Nicholas W. Bramble

Volume 64, Issue 2, 325-384

In 1995, the Department of Commerce under President Clinton released a 267-page document arguing that strengthened intellectual property enforcement was necessary to ensure the population of the “national information infrastructure” with education, information, and entertainment products. Contrary to the predictions and recommendations of that paper, a very different set of laws emerged over the next decade and became dominant forces in the development of the U.S. information infrastructure. These provisions—section 512 of the Digital Millennium Copyright Act, section 230 of the Communications Decency Act, and the continued potency of Sony v.
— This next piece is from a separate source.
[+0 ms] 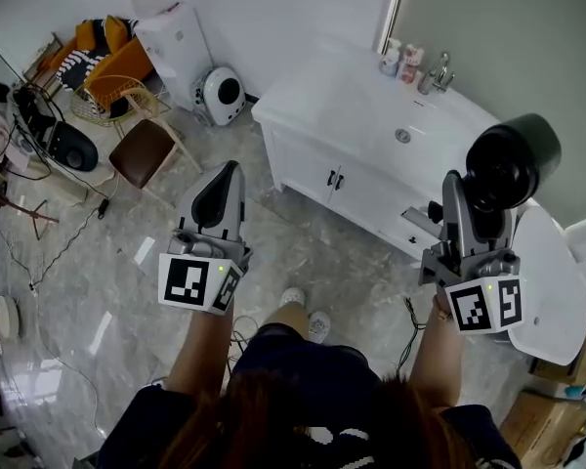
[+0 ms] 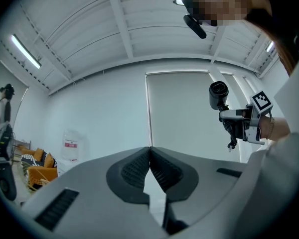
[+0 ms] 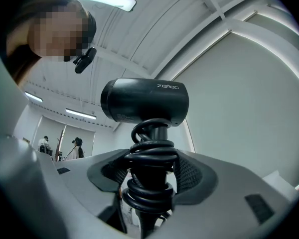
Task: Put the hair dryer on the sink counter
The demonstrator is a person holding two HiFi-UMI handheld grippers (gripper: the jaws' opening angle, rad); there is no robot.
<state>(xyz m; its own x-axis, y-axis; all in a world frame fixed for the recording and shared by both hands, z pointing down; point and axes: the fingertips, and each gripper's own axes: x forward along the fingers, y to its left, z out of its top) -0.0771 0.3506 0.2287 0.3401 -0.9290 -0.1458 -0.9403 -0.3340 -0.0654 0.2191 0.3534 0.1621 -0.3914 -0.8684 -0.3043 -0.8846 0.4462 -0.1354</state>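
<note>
A black hair dryer (image 1: 513,159) stands upright in my right gripper (image 1: 469,213), which is shut on its handle with the cord wound round it. In the right gripper view the dryer's body (image 3: 144,101) sits above the jaws and the coiled cord (image 3: 150,176) fills the gap between the pads. My left gripper (image 1: 220,189) is held up at the left, shut with nothing in it; its pads (image 2: 137,169) meet in the left gripper view. The white sink counter (image 1: 352,96) lies below, ahead and between the grippers, with a basin and tap (image 1: 435,74).
Bottles (image 1: 402,62) stand at the counter's back by the tap. A white round-topped thing (image 1: 552,281) sits under my right gripper. On the floor at the left are a brown chair (image 1: 146,149), a small white heater (image 1: 222,94), a basket and cables. A mirror (image 1: 508,37) is behind the sink.
</note>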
Universal — generated a far more decentralized version of Clinton’s global information society, one dominated not by commercial partnerships between network providers and content owners but instead by independent information intermediaries at the edges of the network.Other scholars have explored these safe harbors separately, but this Article fills a gap in the literature by looking at the collective, systematic impact of these laws upon the growth of the Internet. In so doing, this Article places § 512 and § 230 in the context of historical governmental attempts to shape the production and distribution of information. Many scholars and advocates have resisted this move, arguing instead that these laws, along with judicial decisions such as Sony v. Universal, amount to the deregulation of the Internet and the creation of a lawless zone. But when these laws are considered together, a different picture begins to emerge: one where the government encourages the development of a “layer” of intermediaries situated between network providers (such as Comcast, AT&T, and Verizon) and content providers (such as Disney, The New York Times, and Viacom), and sets in place a legal framework that enables intermediaries to counteract the power of these network and content providers.

Safe harbors, then, serve an important and unexamined regulatory function—a regulatory function that the government likely would have been unable to implement on its own (without the cooperation of intermediaries) due to jurisdictional, constitutional, technological, and political limitations on the government’s power over Internet providers.